Continuing with the theme of freedom in peril, the Czech Joy section was a clear favorite. I wanted to see as many screenings from this section as possible – maybe because of the unshakable gratitude I felt to be included in the festival itself. The winning movie Kapr Code echoed the issue of censorship by outlining the mostly forgotten life of Czechoslovak composer Jan Kapr in a celebration of documentary cinema as an art form. Opus Bonum was another clear and definite sign that the world documentary landscape is becoming as critical as can be. One of the movies that clearly showed the implicitness of the West of its continuing oppression of the working class was The Shift, a terrifying portrait of how people can be imprisoned in a modern class system. I can write a whole dissertation, but the message documentaries now show us is clear – what was once fiction has become a harsh reality and we must act.
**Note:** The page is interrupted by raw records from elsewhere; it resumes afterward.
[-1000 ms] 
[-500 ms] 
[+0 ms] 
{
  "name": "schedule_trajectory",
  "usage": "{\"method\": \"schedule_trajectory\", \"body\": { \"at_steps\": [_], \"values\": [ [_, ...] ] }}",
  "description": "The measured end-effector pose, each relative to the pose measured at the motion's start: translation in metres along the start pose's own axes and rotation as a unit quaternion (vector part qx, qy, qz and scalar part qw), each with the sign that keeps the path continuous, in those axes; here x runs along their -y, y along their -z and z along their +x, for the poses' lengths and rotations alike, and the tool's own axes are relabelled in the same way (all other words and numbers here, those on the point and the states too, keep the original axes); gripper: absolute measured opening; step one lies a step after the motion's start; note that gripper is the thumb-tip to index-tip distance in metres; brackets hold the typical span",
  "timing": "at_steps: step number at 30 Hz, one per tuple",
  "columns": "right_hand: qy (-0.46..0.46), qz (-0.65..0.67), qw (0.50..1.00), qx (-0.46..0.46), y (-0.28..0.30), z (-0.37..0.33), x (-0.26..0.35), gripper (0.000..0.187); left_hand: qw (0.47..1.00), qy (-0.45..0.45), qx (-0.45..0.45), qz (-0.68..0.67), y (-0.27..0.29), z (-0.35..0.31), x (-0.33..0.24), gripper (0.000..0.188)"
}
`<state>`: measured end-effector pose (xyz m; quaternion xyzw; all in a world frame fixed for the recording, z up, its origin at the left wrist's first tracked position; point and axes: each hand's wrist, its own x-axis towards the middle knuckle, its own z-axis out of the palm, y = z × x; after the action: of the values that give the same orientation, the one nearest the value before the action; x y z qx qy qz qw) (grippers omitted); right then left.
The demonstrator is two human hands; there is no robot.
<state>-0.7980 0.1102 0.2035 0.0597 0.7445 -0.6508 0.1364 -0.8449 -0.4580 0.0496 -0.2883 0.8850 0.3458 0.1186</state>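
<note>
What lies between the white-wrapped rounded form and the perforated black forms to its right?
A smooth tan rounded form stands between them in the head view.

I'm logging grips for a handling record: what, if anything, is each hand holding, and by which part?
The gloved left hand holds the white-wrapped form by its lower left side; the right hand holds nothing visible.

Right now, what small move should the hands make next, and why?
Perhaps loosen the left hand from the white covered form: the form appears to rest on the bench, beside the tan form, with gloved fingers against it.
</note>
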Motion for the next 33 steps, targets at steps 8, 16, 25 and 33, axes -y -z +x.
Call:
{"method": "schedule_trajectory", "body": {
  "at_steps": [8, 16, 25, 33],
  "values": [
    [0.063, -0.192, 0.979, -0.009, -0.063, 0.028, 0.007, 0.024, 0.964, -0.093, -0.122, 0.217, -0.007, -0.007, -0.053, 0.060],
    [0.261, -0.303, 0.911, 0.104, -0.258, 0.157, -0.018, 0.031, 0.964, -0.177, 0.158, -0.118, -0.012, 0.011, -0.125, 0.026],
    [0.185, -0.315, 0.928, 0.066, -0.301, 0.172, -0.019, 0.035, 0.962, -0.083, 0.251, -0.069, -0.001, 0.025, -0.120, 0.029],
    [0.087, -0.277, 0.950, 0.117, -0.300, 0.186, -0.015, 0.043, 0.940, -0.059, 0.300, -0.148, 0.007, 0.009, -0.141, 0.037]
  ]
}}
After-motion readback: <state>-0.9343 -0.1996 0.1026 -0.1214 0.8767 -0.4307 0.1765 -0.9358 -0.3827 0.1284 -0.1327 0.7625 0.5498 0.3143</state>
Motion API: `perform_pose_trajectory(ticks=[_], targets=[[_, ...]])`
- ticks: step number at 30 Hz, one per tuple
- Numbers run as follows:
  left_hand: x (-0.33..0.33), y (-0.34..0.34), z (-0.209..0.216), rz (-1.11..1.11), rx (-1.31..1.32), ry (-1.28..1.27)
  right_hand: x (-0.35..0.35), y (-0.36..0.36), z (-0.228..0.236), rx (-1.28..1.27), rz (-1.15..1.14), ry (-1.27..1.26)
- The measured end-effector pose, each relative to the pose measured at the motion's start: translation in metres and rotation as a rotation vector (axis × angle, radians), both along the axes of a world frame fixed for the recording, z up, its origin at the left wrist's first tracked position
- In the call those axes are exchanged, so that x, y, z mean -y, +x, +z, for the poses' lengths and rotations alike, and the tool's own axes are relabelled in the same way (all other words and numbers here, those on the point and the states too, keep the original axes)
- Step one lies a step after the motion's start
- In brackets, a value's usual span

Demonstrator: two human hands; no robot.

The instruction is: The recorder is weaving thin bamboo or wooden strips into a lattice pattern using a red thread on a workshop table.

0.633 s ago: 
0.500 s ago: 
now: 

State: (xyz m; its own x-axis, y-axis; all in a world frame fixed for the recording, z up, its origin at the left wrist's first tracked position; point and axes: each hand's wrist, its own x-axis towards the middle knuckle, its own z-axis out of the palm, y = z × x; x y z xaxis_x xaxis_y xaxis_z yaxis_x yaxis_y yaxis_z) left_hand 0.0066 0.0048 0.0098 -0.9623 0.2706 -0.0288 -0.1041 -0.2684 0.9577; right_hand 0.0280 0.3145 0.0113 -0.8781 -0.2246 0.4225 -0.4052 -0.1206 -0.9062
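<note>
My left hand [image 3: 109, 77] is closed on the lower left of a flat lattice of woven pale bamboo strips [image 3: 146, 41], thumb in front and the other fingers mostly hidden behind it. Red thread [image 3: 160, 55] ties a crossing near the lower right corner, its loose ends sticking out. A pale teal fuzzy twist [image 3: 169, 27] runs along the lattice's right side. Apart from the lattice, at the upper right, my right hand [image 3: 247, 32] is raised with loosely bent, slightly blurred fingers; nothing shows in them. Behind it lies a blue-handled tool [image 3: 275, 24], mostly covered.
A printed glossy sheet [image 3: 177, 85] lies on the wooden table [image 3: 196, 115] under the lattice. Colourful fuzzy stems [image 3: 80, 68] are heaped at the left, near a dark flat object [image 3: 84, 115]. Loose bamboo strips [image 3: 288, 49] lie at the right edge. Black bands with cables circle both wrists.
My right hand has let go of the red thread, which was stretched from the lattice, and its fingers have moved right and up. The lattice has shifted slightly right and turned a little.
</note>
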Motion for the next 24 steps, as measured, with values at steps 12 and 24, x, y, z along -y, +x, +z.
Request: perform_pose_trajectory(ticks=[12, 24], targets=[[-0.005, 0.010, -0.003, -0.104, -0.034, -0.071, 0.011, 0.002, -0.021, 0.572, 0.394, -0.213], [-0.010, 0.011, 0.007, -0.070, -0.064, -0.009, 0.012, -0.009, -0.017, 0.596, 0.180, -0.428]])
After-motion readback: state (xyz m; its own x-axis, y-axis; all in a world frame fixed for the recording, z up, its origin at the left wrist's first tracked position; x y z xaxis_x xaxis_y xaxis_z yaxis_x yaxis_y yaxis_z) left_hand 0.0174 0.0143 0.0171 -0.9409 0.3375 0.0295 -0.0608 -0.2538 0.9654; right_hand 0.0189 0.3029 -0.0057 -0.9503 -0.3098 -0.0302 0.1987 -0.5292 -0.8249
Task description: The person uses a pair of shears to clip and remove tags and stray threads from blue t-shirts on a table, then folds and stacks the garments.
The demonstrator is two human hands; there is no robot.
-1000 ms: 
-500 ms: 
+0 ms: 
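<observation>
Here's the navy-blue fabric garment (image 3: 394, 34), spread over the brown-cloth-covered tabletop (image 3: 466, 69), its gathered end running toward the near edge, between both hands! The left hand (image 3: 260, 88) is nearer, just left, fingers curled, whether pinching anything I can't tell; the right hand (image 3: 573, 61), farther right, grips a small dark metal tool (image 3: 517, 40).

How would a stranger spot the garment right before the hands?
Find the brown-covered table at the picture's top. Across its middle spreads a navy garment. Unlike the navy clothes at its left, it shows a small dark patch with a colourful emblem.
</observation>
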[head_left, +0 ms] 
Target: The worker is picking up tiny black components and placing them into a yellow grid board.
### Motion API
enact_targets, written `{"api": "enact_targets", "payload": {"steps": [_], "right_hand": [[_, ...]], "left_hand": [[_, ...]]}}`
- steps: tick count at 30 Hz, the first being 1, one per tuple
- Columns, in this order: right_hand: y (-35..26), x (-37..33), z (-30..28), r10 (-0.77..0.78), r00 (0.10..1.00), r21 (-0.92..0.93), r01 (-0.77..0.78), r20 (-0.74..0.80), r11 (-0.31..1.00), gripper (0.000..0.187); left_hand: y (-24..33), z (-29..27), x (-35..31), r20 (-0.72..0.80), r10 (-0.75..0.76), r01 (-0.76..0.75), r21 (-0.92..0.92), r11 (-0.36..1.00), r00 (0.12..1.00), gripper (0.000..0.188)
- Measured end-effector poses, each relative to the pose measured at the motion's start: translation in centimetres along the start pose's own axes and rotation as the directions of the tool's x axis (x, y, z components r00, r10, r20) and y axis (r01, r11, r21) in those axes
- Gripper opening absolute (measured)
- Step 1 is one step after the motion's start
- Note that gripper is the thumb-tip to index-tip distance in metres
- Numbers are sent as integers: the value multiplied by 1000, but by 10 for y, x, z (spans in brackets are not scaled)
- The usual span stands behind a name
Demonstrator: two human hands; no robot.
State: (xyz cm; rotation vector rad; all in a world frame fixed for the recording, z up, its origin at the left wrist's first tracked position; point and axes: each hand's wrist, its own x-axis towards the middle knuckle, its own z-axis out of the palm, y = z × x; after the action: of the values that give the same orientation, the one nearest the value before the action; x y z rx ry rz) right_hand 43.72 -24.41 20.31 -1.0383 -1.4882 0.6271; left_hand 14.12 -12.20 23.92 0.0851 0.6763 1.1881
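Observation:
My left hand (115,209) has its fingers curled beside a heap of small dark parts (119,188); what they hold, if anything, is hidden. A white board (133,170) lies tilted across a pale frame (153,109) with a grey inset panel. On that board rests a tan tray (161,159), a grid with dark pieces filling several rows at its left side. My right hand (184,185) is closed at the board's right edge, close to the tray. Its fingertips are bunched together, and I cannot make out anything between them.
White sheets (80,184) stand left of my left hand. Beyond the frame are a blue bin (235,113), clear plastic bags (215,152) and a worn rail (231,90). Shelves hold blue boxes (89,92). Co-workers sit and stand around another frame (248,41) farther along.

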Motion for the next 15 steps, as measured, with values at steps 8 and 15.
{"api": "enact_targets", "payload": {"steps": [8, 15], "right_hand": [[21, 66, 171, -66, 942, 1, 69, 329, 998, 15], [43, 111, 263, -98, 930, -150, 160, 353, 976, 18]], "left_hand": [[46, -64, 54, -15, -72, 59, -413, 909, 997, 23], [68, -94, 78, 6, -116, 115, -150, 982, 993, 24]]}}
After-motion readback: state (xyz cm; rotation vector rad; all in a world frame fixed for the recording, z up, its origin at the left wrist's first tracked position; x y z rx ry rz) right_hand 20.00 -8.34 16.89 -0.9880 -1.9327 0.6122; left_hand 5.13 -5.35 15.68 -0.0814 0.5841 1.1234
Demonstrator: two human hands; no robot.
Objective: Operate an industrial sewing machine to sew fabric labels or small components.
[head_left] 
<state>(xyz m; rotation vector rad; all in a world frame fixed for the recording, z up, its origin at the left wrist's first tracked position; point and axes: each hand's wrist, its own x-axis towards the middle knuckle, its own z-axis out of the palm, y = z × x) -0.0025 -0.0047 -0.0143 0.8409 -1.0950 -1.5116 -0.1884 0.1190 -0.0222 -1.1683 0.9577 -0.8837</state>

The accompanying programme
The description “the most important documentary hub in Central and Eastern Europe” is 100% correct for this year’s Industry programme. From the festival poster competition (the winner DokuFest was cheerfully supported and well loved) to the special celebration of the Transparent Landscape: Philippines section, the sheer number of industry professionals attending these events would leave one in awe. As a film journalist/critic myself interested in this year’s theme of (losing) freedoms, it was fascinating to listen to a panel discussion with leading journalists from the Czech Republic, Hungary, Poland and Slovakia about the film environment in the region. All these seemingly natural allies and cultural “relatives” seem like they are living in parallel universes – Poland and Hungary stuck in the censorship of their populist governments, with the Czech Republic and Slovakia pushing and offering to lend them much needed voices.

The state of the documentary cinema in Hungary is a perplexing subject of its own, masterfully covered in another part of the festival – the inspiration forum. In the discussion about Hungary losing its freedoms, emotions took over. Hearing about the course the country has been following for the past few years, especially with gender studies being completely banned from Hungarian universities, makes people even question reality itself. We now not only are in need of brave, even guerilla, documentary filmmaking that would potentially break laws – but we need to call out the complicity of the EU in all of this.
All in all, I left with a lot of perplexing thoughts in my head – and even more questions that I originally had coming over. How can we support independent documentary filmmaking? Can we even make a difference? Will we ever be free? Plenty of food for thought to never get hung(a)ry again.